» **What the task requires**
Pictures are to be dropped, and only the lines from the one containing "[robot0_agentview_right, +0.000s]" through the end of the data below are to be reproduced as written.

--

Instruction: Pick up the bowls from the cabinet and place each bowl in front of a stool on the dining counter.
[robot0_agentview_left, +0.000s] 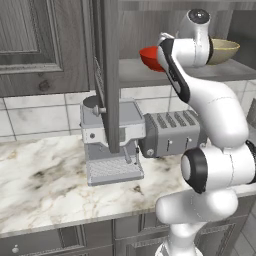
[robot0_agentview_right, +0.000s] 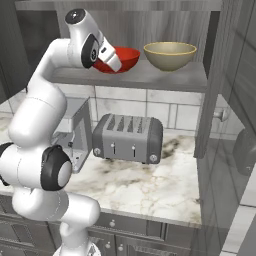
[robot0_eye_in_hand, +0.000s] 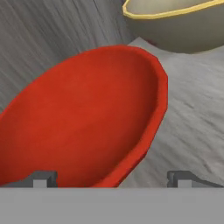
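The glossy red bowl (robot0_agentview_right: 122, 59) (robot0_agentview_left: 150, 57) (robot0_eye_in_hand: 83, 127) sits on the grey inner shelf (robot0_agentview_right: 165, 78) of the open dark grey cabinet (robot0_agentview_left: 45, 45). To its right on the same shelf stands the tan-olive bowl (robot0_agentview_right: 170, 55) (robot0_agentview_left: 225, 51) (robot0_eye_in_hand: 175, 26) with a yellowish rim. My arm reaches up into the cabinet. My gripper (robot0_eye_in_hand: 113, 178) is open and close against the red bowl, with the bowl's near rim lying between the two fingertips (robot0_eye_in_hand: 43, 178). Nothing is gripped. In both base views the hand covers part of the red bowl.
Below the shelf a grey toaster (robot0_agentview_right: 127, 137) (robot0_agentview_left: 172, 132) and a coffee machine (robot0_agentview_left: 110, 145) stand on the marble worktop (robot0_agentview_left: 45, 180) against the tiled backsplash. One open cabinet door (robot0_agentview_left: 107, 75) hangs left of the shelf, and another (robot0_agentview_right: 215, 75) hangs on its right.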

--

» **Final answer**
[robot0_agentview_right, +0.000s] 
[robot0_eye_in_hand, +0.000s] 
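The glossy red bowl (robot0_agentview_right: 122, 59) (robot0_agentview_left: 150, 57) (robot0_eye_in_hand: 83, 127) sits on the grey inner shelf (robot0_agentview_right: 165, 78) of the open dark grey cabinet (robot0_agentview_left: 45, 45). To its right on the same shelf stands the tan-olive bowl (robot0_agentview_right: 170, 55) (robot0_agentview_left: 225, 51) (robot0_eye_in_hand: 175, 26) with a yellowish rim. My arm reaches up into the cabinet. My gripper (robot0_eye_in_hand: 113, 178) is open and close against the red bowl, with the bowl's near rim lying between the two fingertips (robot0_eye_in_hand: 43, 178). Nothing is gripped. In both base views the hand covers part of the red bowl.
Below the shelf a grey toaster (robot0_agentview_right: 127, 137) (robot0_agentview_left: 172, 132) and a coffee machine (robot0_agentview_left: 110, 145) stand on the marble worktop (robot0_agentview_left: 45, 180) against the tiled backsplash. One open cabinet door (robot0_agentview_left: 107, 75) hangs left of the shelf, and another (robot0_agentview_right: 215, 75) hangs on its right.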

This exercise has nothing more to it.